If I had given in to the fear, I would have missed out on one of the greatest experiences of my life.
Because I learned that my fear was ignorance about a diagnosis. My anger was from a little girl struggling into womanhood who needed to grow up and realize that motherhood was not about her.
Being Addison’s mother has been joy upon joy. Have there been hard times? Yup. But there have been equally as hard times parenting my other kids. Just different. I learn different things from each of them because once again…God has sent me exactly the kids, exactly the parenting experiences that He wanted me to have.
Are these experiences always fair?
But He is fair. And I trust his plan and that in goodness and kindness that he designed in it.
And no, I don’t believe he gives us only what we can handle. Because I totally can’t handle being a mom to 5 kids.
I believe he sends us what we can’t handle. And then he equips us to make it through. More than make it through. To thrive. To find joy in impossible situations. To find happiness and beauty in unexpected places.
If I had pursued my legal options, I would have missed out. It would have been the biggest regret of my life. “Getting rid of” a growth opportunity that God had sent me would have seemed easier in the moment, but unknowingly erased a million blessings that he had packaged into that entire situation.
A diagnosis should not be a death sentence.
This isn’t about you. It’s about the human being with a beating heart inside of you.
And this is where I talk about being almost 30 weeks pregnant and feeling this little girl nestling around inside of me. This is a person. I can feel her living her best life in there, working hard to grow strong and be given a chance on the outside world.
She’s a fifth child. To certain people, perhaps our family is too big and she should have been eliminated (just going off the 1,000 articles I have read on this topic in the past week alone). But you know what? This fifth child is coming to lend a hand to the future support system to her sister with Down syndrome.

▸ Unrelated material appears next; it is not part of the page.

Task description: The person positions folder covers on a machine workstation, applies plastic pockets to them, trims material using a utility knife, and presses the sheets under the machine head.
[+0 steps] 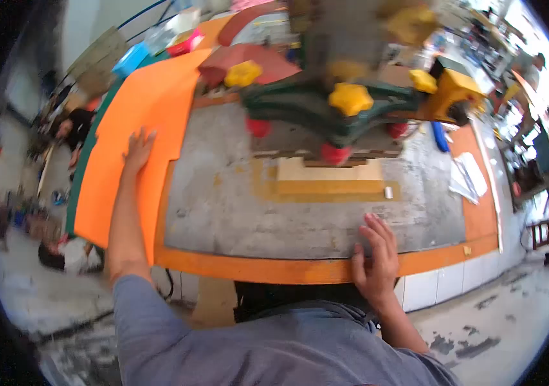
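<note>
The left hand point(137, 151) lay with fingers spread on the orange sheet point(138, 96) at the counter's point(255, 267) left, the right hand point(377, 264) had loosely bent fingers, a big machine point(332, 116) stood mid-counter, a blue box point(130, 60) sat behind

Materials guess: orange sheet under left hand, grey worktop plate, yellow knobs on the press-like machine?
Orange sheet: maybe foam or coated card, matte; even colour, no visible weave.
Grey plate: probably metal, dull and worn; scuffs, stains, faint sheen.
Yellow knobs: likely moulded plastic; uniform bright colour, lobed shape. Blur leaves finish unclear.
</note>
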Tool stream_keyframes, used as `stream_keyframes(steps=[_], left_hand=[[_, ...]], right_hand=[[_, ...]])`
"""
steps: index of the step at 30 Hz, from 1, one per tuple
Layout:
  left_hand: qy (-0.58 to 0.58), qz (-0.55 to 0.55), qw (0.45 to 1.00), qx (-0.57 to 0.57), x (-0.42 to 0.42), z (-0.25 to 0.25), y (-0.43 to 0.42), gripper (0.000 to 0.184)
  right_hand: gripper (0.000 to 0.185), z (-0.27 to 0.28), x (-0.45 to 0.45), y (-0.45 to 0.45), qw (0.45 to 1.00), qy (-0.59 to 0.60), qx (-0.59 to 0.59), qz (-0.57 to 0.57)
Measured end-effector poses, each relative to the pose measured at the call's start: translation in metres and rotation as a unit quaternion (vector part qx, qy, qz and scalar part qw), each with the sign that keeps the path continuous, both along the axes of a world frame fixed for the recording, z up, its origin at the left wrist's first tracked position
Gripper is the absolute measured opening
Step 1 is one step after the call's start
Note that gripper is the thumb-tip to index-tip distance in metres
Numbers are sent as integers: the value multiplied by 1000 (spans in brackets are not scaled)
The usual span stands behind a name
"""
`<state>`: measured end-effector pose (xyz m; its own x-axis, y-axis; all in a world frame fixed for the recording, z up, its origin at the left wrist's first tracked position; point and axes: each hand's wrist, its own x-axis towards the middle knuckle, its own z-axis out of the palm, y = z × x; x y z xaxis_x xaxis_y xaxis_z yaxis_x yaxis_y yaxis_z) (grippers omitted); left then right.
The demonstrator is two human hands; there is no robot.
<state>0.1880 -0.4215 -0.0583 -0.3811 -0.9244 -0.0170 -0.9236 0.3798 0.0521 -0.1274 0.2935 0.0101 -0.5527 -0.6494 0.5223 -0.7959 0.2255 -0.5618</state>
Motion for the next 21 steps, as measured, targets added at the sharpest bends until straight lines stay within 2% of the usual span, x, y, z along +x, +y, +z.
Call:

She will be loved, cherished, and given oodles of opportunities to find her place in this world. And I’m sure she’ll have a lot to teach me as well. (Turns out I needed an exceptionally lot of teachers.)

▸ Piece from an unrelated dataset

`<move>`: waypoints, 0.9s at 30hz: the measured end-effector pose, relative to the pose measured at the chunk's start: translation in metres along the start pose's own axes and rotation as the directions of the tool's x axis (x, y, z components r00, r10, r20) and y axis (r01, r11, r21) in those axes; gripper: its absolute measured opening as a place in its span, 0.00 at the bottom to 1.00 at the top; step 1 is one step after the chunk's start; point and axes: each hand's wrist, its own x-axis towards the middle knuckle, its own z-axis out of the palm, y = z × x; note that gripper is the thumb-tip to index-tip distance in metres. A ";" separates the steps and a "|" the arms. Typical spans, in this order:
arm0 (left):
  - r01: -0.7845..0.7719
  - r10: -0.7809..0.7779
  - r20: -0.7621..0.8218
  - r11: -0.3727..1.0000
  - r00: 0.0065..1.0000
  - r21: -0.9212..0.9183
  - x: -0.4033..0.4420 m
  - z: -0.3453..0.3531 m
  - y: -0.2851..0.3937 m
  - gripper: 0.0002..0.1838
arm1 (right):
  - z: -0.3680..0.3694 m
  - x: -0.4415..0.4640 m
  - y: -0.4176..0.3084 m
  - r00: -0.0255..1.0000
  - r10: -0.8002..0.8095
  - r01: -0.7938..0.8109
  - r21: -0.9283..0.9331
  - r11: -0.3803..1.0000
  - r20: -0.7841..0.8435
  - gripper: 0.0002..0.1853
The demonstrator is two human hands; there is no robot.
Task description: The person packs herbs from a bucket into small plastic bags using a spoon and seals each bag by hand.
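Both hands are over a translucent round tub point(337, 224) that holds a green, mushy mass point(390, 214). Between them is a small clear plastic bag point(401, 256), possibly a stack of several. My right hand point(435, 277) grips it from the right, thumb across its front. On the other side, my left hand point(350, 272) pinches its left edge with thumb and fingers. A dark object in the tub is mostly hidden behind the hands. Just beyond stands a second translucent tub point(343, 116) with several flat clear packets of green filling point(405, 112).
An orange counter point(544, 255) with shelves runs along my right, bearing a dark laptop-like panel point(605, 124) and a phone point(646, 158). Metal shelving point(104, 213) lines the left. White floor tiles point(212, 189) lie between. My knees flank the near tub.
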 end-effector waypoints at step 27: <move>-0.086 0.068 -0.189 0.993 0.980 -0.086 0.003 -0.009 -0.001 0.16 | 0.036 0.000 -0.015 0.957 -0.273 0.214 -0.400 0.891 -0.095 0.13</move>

And I bet you anything. Growing up with a sister with a disability will teach her a lot of things that school can’t.
Things like worth. Acceptance. Achievement. And love.

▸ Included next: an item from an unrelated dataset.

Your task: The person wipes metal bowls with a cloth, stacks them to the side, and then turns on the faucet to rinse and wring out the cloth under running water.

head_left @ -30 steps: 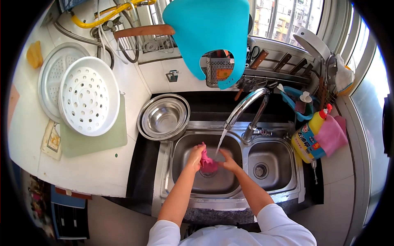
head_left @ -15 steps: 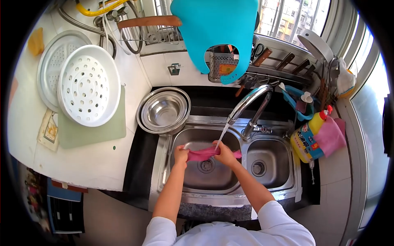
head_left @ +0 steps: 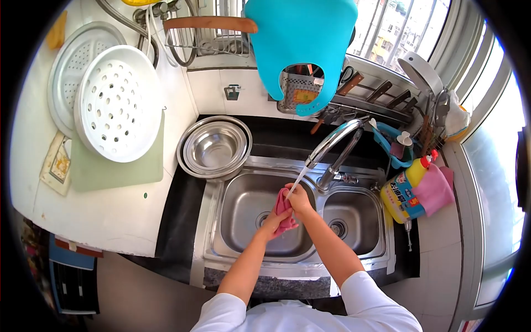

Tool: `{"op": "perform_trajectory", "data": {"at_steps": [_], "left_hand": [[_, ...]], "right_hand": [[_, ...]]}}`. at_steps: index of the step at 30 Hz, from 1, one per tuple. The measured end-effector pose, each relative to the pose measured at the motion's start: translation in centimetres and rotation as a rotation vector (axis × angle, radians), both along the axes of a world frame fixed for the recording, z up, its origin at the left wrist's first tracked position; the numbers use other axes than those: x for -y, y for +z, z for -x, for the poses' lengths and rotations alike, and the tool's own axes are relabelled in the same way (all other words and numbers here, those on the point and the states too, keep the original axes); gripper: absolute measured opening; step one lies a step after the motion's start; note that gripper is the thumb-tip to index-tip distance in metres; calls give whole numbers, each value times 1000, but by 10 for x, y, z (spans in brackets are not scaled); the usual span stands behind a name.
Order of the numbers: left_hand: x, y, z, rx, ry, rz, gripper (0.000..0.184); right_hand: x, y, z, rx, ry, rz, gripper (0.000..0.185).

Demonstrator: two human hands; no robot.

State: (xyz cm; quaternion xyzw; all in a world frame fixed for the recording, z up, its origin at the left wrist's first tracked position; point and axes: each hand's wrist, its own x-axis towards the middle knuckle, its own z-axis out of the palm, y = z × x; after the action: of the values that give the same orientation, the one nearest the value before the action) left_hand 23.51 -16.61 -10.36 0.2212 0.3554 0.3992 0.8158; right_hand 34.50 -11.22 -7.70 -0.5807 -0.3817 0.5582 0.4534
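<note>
A wet pink cloth (head_left: 284, 203) is bunched between my two hands over the large sink basin (head_left: 238, 210). My left hand (head_left: 275, 223) is closed on its lower part, and my right hand (head_left: 299, 199) grips its upper end. Water runs from the chrome faucet (head_left: 337, 141) in a thin stream onto the cloth and my right hand. The basin's drain (head_left: 262, 219) shows just left of the cloth.
Nested steel bowls (head_left: 214, 145) stand behind the sink's left corner. The small basin (head_left: 354, 216) lies to the right. Beyond it are a yellow detergent bottle (head_left: 399, 193) draped with another pink cloth (head_left: 434, 190) and a blue basket (head_left: 390, 145). A blue bib (head_left: 301, 39) hangs above.
The cloth was stretched sideways between my hands and is now gathered together. My left hand has moved right and down, close to my right hand. The view has shifted slightly.
</note>
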Motion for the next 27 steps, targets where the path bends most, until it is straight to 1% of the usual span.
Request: {"op": "perform_trajectory", "data": {"at_steps": [1, 3, 4, 5, 6, 7, 8, 10, 11, 12, 13, 14, 15, 17, 18, 20, 21, 23, 24, 25, 26, 27], "left_hand": [[-4, -10, 1, 0, -6, -1, 37], [-13, -27, 4, 1, -18, 109, 26], [-15, -31, 4, 3, -28, 107, 26], [-19, -33, 3, 58, -22, 212, 25], [-23, -33, 2, 112, -18, 315, 24], [-26, -34, 0, 113, -31, 309, 24], [-30, -35, -2, 117, -40, 344, 22], [-40, -40, -6, 122, -61, 376, 20], [-45, -45, -8, 162, 36, 422, 16], [-50, -48, -9, 202, 135, 468, 13], [-52, -47, -8, 204, 127, 468, 13], [-55, -47, -7, 228, 171, 486, 13], [-58, -45, -7, 249, 216, 504, 14], [-59, -29, -7, 250, 215, 536, 14], [-58, -23, -5, 294, 180, 507, 14], [-54, -12, 0, 333, 148, 474, 14], [-51, -6, 1, 350, 116, 497, 15], [-46, 0, 5, 366, 88, 516, 17], [-42, 1, 7, 446, 22, 500, 21], [-38, 3, 9, 526, -43, 481, 26], [-33, 4, 8, 605, -86, 476, 26], [-27, 10, 7, 600, -80, 472, 26]], "right_hand": [[-1, -3, -1, 0, -6, -1, 34], [3, -4, -6, -98, 79, 58, 37], [4, 1, -12, 19, 120, 109, 36], [8, 6, -20, 21, 109, 106, 36], [12, 11, -31, 121, 161, 146, 34], [16, 14, -43, 222, 210, 188, 32], [20, 9, -57, 213, 163, 168, 28], [22, -12, -100, 260, 0, 114, 27], [22, -18, -122, 269, -143, 123, 27], [23, -17, -142, 306, -239, 43, 29], [20, -21, -158, 441, -419, -37, 35], [16, -23, -175, 511, -495, -36, 42], [5, -44, -197, 687, -569, -144, 46], [5, -9, -183, 550, -623, -253, 53], [7, 2, -181, 547, -626, -251, 53], [11, 18, -179, 466, -408, -83, 59], [17, 24, -171, 462, -406, -85, 59], [34, 25, -150, 488, -429, -245, 60], [35, 13, -145, 367, -479, -318, 61], [41, 9, -133, 246, -497, -293, 62], [46, 3, -116, 124, -516, -265, 63], [50, 3, -95, -58, -438, -140, 67]]}}
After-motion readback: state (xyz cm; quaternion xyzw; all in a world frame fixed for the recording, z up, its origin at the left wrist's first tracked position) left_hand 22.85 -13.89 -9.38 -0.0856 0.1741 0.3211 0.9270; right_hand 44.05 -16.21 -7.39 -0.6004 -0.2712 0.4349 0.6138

Don’t play God. Don’t assume you know better because a genetics counselor hands you a diagnosis.
I’m tired of reading the million articles on how we just don’t understand the stories. You’re right. I don’t. But I do understand one thing.
We don’t know what it’s like to parent our baby-in-womb until we actually parent them. Stop listening to the fear-mongers and the lawmakers pushing the boundaries on this concept (who just need to shut up and go home).
God created your baby. He designed him/her perfectly.
Give your baby the chance to change the world. Starting with you.